Even if it can't be completely centralized, could the env var still be set for Flashpoint Proxy specifically and whatever else could be trivially made to support it? It would still be sparing us having several TXT files around for every instance where Flashpoint Proxy is used. If the concern is that users will expect that to affect everything then it doesn't have to be exposed in the Config tab, but it would still simplify things for our own development purposes

You can't do it for flash games, that says enough.

Well, alright then. I don't think it would've been bad to have this just be a Flashpoint Proxy specific environment variable, but in that case I'll do this the original way I intended. I'll have Flashpoint Proxy read out of a file in it's working directory. The env vars idea will not be used, and each instance of Flashpoint Proxy can have a text file next to it to change its port number (falling back to the default of 22500 if it's not there.)

Edit: maybe I could just check for both an environment variable and a file, in case you guys ever change your minds? I don't think it would be too slow if it's just checking for a single file's existence. The file could take priority so that the ports for components could be individually overridden, and if neither option is used it'd just fall back to the current behaviour of using port 22050.
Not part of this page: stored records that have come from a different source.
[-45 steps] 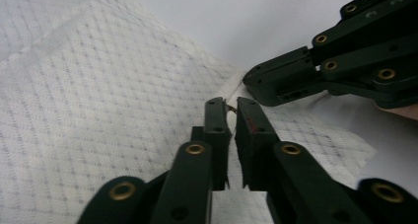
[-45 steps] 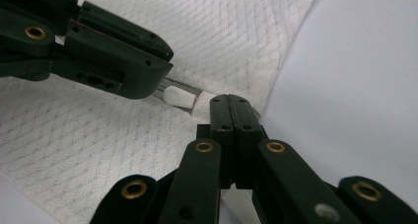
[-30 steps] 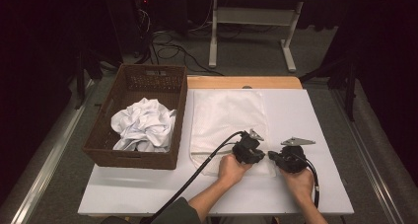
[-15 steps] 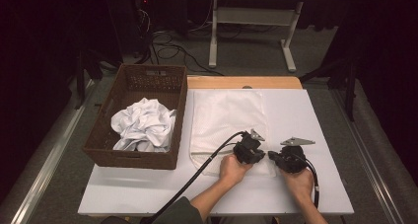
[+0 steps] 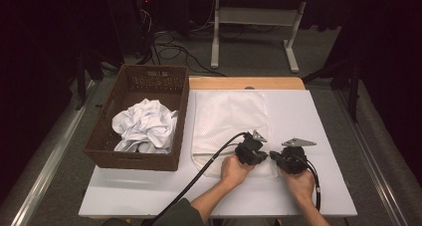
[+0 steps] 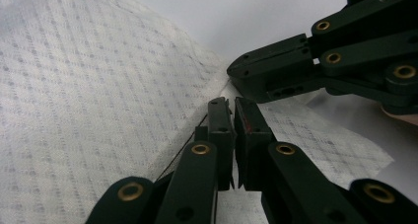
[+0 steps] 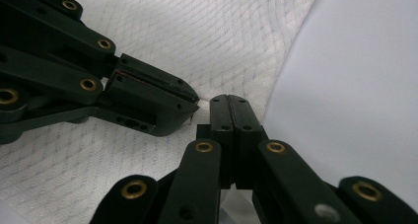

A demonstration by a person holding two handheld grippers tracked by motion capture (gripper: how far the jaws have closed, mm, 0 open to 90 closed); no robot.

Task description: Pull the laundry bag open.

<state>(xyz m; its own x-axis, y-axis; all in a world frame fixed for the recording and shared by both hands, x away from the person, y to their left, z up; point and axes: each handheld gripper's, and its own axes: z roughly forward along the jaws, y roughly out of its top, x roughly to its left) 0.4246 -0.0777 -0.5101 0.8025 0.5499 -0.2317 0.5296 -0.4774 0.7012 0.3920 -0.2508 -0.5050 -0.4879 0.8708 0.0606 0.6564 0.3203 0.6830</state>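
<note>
White cloth (image 5: 226,121) edge pinched by left tool (image 5: 262,155), right tool (image 5: 272,156), tips meeting.

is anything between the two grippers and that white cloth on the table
Nothing visible. Both the left gripper and the right gripper have their tips right at the near right edge of the white cloth, with jaws closed and no other object between.

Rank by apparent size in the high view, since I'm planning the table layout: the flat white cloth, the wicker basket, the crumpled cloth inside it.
1. wicker basket
2. flat white cloth, not far behind
3. crumpled cloth
</note>
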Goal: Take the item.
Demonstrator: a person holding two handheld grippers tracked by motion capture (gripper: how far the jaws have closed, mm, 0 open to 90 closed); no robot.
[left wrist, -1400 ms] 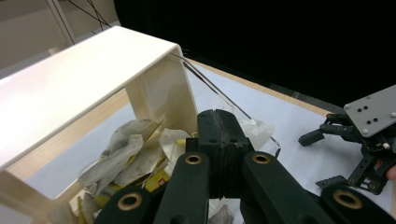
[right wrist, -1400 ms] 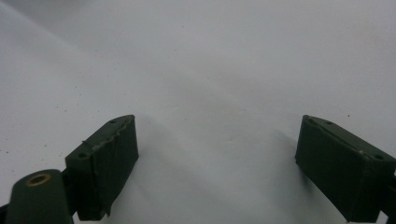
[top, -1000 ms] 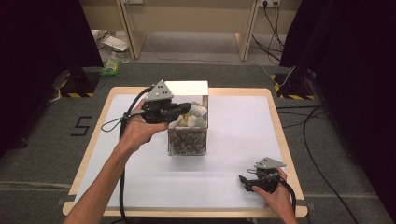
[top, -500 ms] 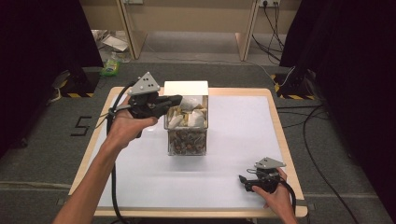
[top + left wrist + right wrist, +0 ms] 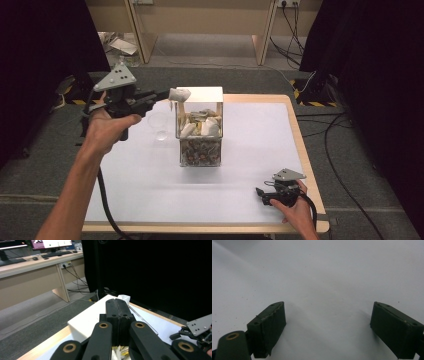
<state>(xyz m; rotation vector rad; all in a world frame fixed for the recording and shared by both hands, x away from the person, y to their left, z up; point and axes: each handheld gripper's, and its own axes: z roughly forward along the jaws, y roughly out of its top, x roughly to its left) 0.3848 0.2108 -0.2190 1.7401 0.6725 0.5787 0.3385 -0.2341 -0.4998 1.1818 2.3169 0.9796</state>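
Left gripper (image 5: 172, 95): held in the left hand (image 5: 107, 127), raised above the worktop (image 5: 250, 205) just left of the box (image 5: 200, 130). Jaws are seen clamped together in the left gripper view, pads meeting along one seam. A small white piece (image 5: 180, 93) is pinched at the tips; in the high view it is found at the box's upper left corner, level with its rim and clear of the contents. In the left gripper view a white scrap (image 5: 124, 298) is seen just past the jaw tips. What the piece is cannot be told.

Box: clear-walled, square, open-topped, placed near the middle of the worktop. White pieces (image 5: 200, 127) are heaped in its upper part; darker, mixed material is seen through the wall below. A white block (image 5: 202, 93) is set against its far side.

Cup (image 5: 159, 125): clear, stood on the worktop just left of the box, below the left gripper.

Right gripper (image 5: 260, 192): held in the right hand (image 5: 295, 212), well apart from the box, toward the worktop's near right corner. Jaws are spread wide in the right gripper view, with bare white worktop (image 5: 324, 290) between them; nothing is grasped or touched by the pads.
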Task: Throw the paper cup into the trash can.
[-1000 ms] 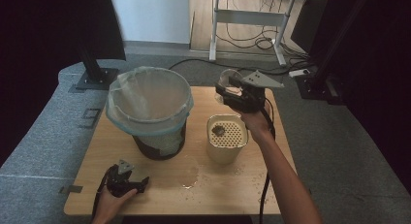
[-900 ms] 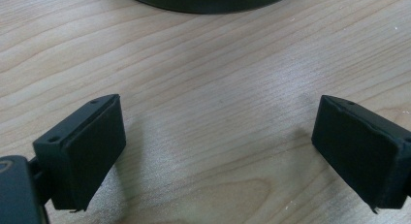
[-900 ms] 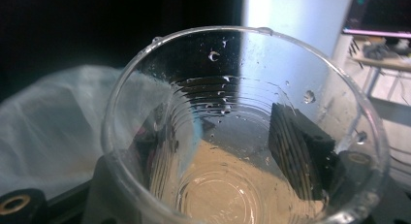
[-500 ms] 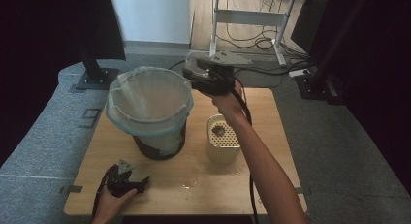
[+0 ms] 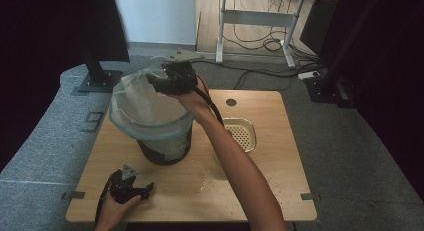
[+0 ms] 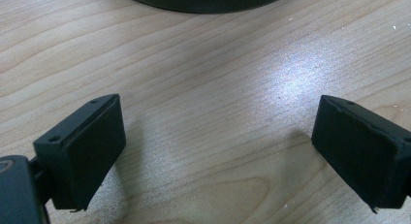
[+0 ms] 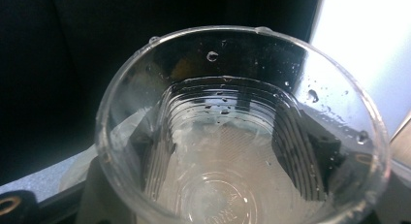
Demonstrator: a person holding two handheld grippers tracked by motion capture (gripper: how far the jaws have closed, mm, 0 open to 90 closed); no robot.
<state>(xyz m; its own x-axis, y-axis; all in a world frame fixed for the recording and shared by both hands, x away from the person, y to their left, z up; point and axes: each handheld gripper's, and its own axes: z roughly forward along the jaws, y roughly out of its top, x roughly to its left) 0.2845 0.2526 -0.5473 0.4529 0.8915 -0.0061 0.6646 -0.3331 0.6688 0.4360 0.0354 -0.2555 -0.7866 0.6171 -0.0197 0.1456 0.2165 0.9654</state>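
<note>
My right gripper (image 5: 167,82) hangs over the far rim of a black bin lined with a translucent bag (image 5: 150,113). A clear plastic cup (image 7: 232,185), wet with droplets, sits between its jaws. In the right gripper view the dark pads (image 7: 145,136) show through the cup's walls on both sides. The jaws have just been opening a little, with the cup still between them and touching both pads. My left gripper (image 5: 135,185) rests on the wooden table (image 5: 270,191) near the front left, held in a hand and open. Bare wood lies between its pads (image 6: 85,151).
A perforated metal strainer (image 5: 241,134) lies on the table to the right of the bin, partly behind the right forearm. Small specks and a wet patch (image 5: 206,180) mark the wood in front of the bin. A desk frame and cables (image 5: 260,41) stand on the floor behind.
The right gripper has travelled left with the cup, from above the strainer to over the bin's far rim. The left gripper has stayed put.
</note>
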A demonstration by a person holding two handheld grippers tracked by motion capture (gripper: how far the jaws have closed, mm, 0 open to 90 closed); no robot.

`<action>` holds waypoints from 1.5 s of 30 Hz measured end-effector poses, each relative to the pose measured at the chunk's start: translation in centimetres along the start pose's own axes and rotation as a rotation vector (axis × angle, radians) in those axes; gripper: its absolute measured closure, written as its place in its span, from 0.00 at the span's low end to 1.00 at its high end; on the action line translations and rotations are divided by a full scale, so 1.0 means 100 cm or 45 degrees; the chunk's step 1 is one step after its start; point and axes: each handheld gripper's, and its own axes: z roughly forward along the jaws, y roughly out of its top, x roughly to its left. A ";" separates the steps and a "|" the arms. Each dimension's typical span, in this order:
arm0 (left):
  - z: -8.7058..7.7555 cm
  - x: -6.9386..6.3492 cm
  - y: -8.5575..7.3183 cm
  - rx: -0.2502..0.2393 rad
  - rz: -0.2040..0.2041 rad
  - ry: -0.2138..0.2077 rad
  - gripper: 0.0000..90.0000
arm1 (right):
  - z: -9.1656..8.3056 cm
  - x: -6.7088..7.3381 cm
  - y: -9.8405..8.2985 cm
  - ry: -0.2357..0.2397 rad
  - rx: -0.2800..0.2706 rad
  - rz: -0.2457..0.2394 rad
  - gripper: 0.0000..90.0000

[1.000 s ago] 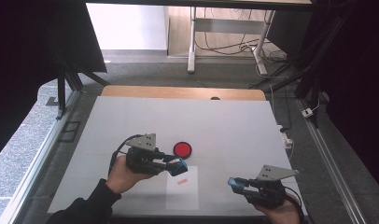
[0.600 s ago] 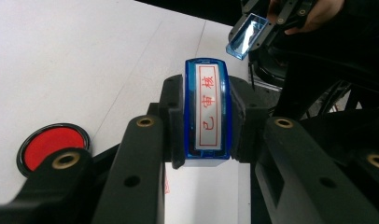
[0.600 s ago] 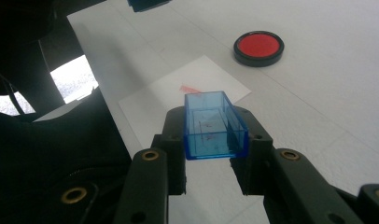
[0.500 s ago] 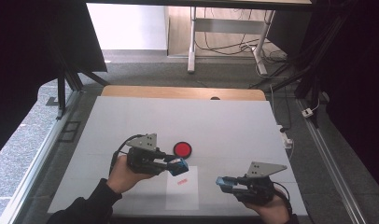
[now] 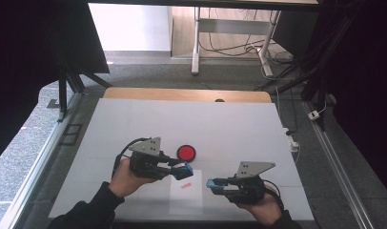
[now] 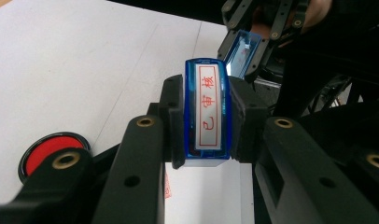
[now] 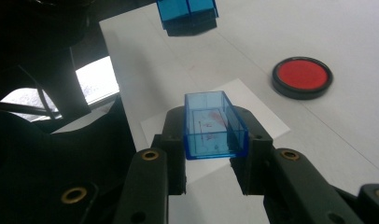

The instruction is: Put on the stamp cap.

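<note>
Blue plastic stamp [image 6: 207,112] clamped in left gripper [image 5: 184,170], its clear blue cap [image 7: 214,125] clamped in right gripper [image 5: 213,184]; white paper slip [image 5: 186,198] already stamped, recapping left.

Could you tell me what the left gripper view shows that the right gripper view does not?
The left gripper view shows the stamp's face with red characters, clamped between its jaws. The right gripper view instead shows the hollow blue cap clamped in its jaws, open end toward the camera. Both share the red ink pad and the white paper on the table.
</note>
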 end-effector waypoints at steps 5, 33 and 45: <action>-0.001 0.000 0.000 -0.005 0.018 -0.006 0.78 | 0.013 0.001 0.006 0.045 0.029 -0.041 0.76; -0.002 -0.004 0.001 -0.057 0.092 -0.071 0.78 | 0.063 -0.007 0.025 0.236 0.033 -0.106 0.76; 0.002 -0.005 -0.001 -0.041 0.135 -0.114 0.78 | 0.066 -0.006 0.027 0.262 0.018 -0.140 0.76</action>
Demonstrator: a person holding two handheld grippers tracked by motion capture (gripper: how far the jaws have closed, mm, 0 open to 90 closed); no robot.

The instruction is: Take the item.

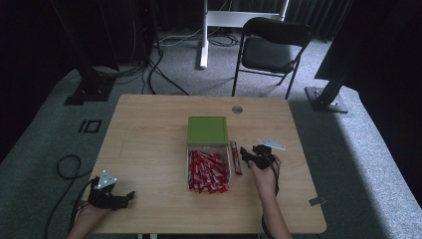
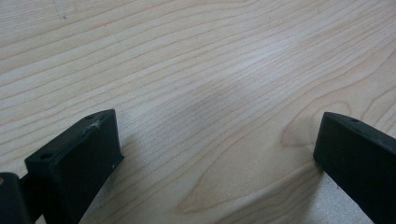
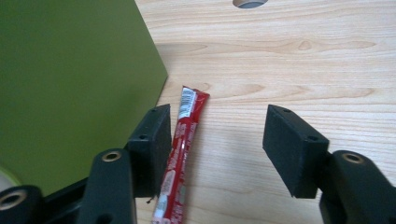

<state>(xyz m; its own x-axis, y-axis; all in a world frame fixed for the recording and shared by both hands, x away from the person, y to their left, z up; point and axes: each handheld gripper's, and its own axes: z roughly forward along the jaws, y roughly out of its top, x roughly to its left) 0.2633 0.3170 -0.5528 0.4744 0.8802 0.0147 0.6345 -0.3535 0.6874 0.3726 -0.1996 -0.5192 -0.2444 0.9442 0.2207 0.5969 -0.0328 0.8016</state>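
Red sachet [image 3: 180, 158] flat beside box [image 3: 70, 88]

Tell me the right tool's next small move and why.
Probably lift the right tool clear and go to the clear box of red sachets for another. The long red sachet lies flat on the wooden table beside the green lid, between open jaws, unpressed.

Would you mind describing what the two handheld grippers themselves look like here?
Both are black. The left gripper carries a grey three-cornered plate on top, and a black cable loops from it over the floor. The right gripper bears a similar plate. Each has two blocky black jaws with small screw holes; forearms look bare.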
I figure I might as well just add it so that it's flexible, and then it's in your guys ballpark to decide whether or not to use it, because reading a file and checking an environment variable is easy and will take very little time to add in

Okay, I've made a couple new commits (still not tested very heavily yet, will do that sometime this week) that add this new feature. Here is how it works:

-it will look for two files, proxy.txt and port.txt, in the current working directory (not necessarily the DLL's directory)
-these files are in the same format as SPR's existing setup - proxy.txt contains 0 or 1, and will disable or enable the proxy. port.txt contains the port number.
-if the file isn't found, it will get the environment variables FP_PROXY and FP_PROXY_PORT. These are expected to contain the same contents as proxy.txt and port.txt respectively: 0 or 1 for FP_PROXY, and a port number for FP_PROXY_PORT.
-if the environment variables aren't found, then it will fall back to the defaults. The proxy will be enabled on port 22500, so this whole system is optional if you guys don't want to use it.

In Flashpoint Secure Player it works slightly differently, instead of searching for a proxy.txt and port.txt it'll expect a tag to be added to FlashpointSecurePlayer.config like this (I've very deliberately avoided using a StreamReader anywhere in Flashpoint Secure Player as AVs tend to heavily flag that, so it has to be in it's config instead)

<flashpointSecurePlayer>
  <flashpointProxy proxy="true" port="22500" />
</flashpointSecurePlayer>

I plan on finishing the new version with this feature either tomorrow or the day after.

I appreciate the effort as at the very least just getting closer to centralizing the value is itself a benefit, and perhaps one day we can get all the way there, even if right now it's a pipe dream.

I have now added a new feature to Flashpoint Proxy to do this which works exactly as previously described. An update to Flashpoint Secure Player will soon follow. Although this is a minor change in the grand scheme of things, Flashpoint Proxy is a heavily used component and this is the most significant change to it in a long time, so I would suggest a slow rollout starting with the smaller plugins rather than putting it on Flash for everyone right away. However it is up to you guys to decide.

The new preferences are entirely optional, so all that is required to upgrade is to replace the FlashpointProxy.dll file in place. Setting the environment variables or creating the text files is not a necessity.

Forgot to close this, but this feature was added in 1.2.